But petitioner's failure to make any argument at all as to why counsel was ineffective makes it more difficult for petitioner to obtain federal habeas corpus relief from the Appellate Division's presumed rejection of that claim. In order to do that, I would have to find that its decision was "contrary to, or involved an unreasonable application of, clearly established" authority of the United States Supreme Court. See 28 U.S.C. § 2254(d). The Supreme Court has recently clarified that this standard of review is extremely narrow, and is intended only as "a 'guard against extreme malfunctions in the state criminal justice systems,' not a substitute for ordinary error correction through appeal." Harrington v. Richter, 131 S. Ct. 770, 786 (2011) (quoting Jackson v. Virginia, 443 U.S. 307, 332 n. 5, 99 S. Ct. 2781, 2796 n. 5 (1979) (Stevens, J., concurring)).

State court decisions must "be given the benefit of the doubt," Felkner v. Jackson, 131 S. Ct. 1305, 1308 (2011) (citing Renico v. Lett, 130 S. Ct. 1855, 1862 (2010)), and "even a strong case for relief does not mean the state court's contrary conclusion was unreasonable." Harrington, 131 S. Ct. at 786. Indeed, in Harrington, the Supreme Court went so far as to hold that a habeas court may only "issue the writ in cases where there is no possibility fairminded jurists could disagree that the state court's decision conflicts with [the Supreme Court's] precedents." Harrington, 131 S. Ct. at 786. This standard of "no possibility" of disagreement among ''fairminded jurists" as to the existence of legal error is arguably the narrowest standard of judicial review in the law. Moreover, in a recent opinion, the Supreme Court clearly expressed a lack of patience with lower courts that view its pronouncements as permitting a substantial measure of flexibility in applying this standard. See Parker v. Matthews, 132 S. Ct. 2148 (2012).

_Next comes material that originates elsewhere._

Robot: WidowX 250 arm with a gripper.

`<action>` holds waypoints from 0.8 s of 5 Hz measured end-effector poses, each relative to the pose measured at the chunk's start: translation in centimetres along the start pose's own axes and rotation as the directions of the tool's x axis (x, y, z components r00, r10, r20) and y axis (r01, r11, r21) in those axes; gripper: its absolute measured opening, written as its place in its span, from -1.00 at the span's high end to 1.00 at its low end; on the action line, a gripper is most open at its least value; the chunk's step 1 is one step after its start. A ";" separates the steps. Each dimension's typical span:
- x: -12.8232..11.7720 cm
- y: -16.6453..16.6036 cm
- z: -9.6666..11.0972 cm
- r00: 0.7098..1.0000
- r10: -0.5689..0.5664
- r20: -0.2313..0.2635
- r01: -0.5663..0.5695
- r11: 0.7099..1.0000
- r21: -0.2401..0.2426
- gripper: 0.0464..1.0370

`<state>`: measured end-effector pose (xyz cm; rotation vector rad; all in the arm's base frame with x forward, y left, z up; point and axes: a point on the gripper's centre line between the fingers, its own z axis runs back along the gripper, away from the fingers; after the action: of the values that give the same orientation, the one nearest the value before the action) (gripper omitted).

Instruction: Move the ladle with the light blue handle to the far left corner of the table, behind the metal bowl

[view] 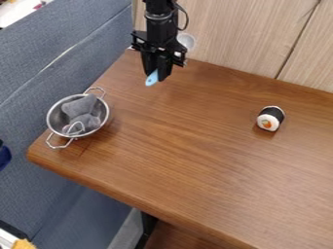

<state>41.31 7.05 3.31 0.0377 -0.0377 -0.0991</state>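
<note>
Blue utensil (151, 79), smooth, round-tipped, in the claw (157, 75)

two-handled metal bowl (58, 118), sushi roll (270, 118), brown table (195, 151)

From here I see a brown wooden table (189, 160) with a rounded edge, bearing a metal colander (50, 122) with two wire handles and a grey cloth (82, 108) inside at its left corner, and a toy sushi roll (270, 118) over toward the right.
</note>
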 end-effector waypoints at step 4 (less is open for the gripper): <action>1.9 6.3 -4.9 0.980 0.178 -0.093 -0.169 0.981 0.097 0.43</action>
<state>44.05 13.25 -1.31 0.1275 0.0564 0.0798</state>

Harrington and Cavazos v. Smith, 132 S. Ct. 2 (2011), may have abrogated the oft-quoted language in Francis S. v. Stone, 221 F.3d 100, 111 (2d Cir. 2000), that while "[s]ome increment of incorrectness beyond error is required . . . the increment need not be great; otherwise habeas relief would be limited to state court decisions so far off the mark as to suggest judicial incompetence." The Harrington/Cavazos standard may not quite require "judicial incompetence," id., but by precluding relief except where the error is "beyond any possibility for fairminded disagreement," it certainly comes close. The Second Circuit has noted that these Supreme Court decisions have narrowed the standard of habeas review that the Circuit previously applied. See Rivera v. Cuomo, 664 F.3d 20 (2d Cir. 2011) (granting motion to vacate its earlier decision granting habeas relief upon consideration of Cavazos), vacating, Rivera v. Cuomo, 649 F.3d 132 (2d Cir. 2011).

Because the court in Strickland pronounced a general rule and petitioner made no effort on appeal to explain how it applied to his case, the range of reasonable application of precedent available to the Appellate Division was broad indeed. As the Supreme Court has noted:

[T]he range of reasonable judgment can depend in part on the nature of the relevant rule. If a legal rule is specific, the range may be narrow. Applications of the rule may be plainly correct or incorrect. Other rules are more general, and their meaning must emerge in application over the course of time. Applying a general standard to a specific case can demand a substantial element of judgment. As a result, evaluating whether a rule application was unreasonable requires
considering the rule's specificity. The more general the rule, the more leeway courts have in reaching outcomes in case-by-case determinations.
Yarborough v. Alvarado, 541 U.S. 652, 664, 124 S. Ct. 2140, 2149 (2004). And in Knowles v. Mirzayance, 556 U.S. 111, 123, 129 S. Ct. 1411, 1420 (2009), the Supreme Court confirmed that Strickland falls within the category of general rules: "[B]ecause the Strickland standard is a general standard, a state court has even more latitude to reasonably determine mat a defendant has not satisfied the standard."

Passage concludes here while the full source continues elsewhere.